In the end, I gave him some money. He was so grateful and nice, saying, ‘Why don’t you guys spend the night here?’
I thought, Let’s just go. That was intense.
What is the most important thing to know about driving in the desert?
Don’t slow down when the sand is soft. Speed is always your friend. Have enough water.
In the Sahara, I learned that if you spend the night in the desert, always let somebody know you’re there and that you’re are visible.
How did you come to learn that?
So, for our other rally, we crossed the Sahara, north to south. I did the track riding there a couple of times, and I always went with locals, always had a local guide or a partner or somebody in the car who knew the ways and the area—Sahara skills.
So we would see a nomad and say hello and chitchat a little bit about what we’re doing or where we are going. There are just so many skills and so many things that you learn.
What was the first outdoor adventure you put together?
The first trip that I organized was when we went to Guinea in Africa, and we were supposed to go to Bamako, the capital of Mali. We had plane tickets, but the plane crashed in the swamp three days before we were supposed to take a flight. So, I had to organize this little African adventure. That was a total expedition organization. You couldn’t just rent a car. We sent a kid to the market to start spreading the word [to get drivers].
Twelve guys showed up in different rickety cars. We picked the two most optimistic-looking vehicles and went to the market to buy supplies. But we didn’t even have a map. That was a time when there was no Google Maps on your phone. We asked the guy how long it would take.
‘Ah, two days.’
How many days did it end up taking?
It ended up taking two days, but we drove night and day. It was during the rainy season. There were a lot of bugs. At the border crossing, we had to wake up the police chief to let us through in the middle of the night. And it was almost all dirt roads. Dirt roads with mud and big puddles.
And what kind of cars were you in?
One of them was an old Land Cruiser. The other one was a Suzuki Samurai, both equally crappy. We had a couple of breakdowns. But it was so beautiful. I said, ‘Let’s do this again. But let’s do a longer trip. Let’s go from one side of Africa to another.’
I started organizing. Then I [thought], ‘Let’s not go from one side to another because that’s really difficult. And there’s a lot of political uncertainty and some safety issues. Let’s go from north to south. And that’s when I came up with the Budapest-Bamako. Let’s go from Budapest to the capital of Mali. That’s plenty of adventure.’
I loved it because I’d come down to Africa to start planning it and to check out the routes and campsites. I fell in love with organizing [rallies] and exploring. People always ask me, ‘How did you find this place?’ I kept looking, and I found it.
I like sharing. I’m one of those guys who reads a good book and wants everybody else to read it, and if I have a fun trip, I keep telling everybody that it’s so amazing and you should do it.
Did you grow up doing a lot of this kind of thing?
Not really, and I wish I could have done more. My parents never took us camping. And I always wanted to stay in a tent, and my parents were against it. One day, I discovered that my parents owned a tent, and it was in the garage. I thought, my whole life has been a lie.
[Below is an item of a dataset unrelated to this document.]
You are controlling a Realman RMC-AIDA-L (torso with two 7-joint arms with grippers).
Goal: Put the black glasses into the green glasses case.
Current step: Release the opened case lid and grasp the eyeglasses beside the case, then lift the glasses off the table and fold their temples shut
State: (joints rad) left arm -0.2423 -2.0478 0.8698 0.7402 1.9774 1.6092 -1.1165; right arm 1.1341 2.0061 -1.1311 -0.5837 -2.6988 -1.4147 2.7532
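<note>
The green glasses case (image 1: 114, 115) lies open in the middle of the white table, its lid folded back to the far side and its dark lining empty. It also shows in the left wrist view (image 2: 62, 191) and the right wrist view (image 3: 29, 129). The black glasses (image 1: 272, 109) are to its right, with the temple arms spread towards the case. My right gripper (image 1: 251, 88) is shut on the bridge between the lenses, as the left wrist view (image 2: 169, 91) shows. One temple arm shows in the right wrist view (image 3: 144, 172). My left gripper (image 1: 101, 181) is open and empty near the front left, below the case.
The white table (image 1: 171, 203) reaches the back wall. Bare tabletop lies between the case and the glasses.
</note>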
Have you always been an event organizer, or did that come a little later for you?
Later. But I was always like a natural organizer or leader. I was running companies in my early 20s, so I was organizing things and managing people.
What kind of companies?
I had small internet startups. I was an early internet guy. I started a dating site called date.com. There are so many overlaps between entrepreneurship and travel. They both come with curiosity and taking risks.
How would you describe people who are not overlanders or Baja XL people?
People who go and stay at the Four Seasons. People who were in White Lotus. People who enjoy package tours. The philosophy here is just to go against everything the commercial travel and tourism industrial complex can produce.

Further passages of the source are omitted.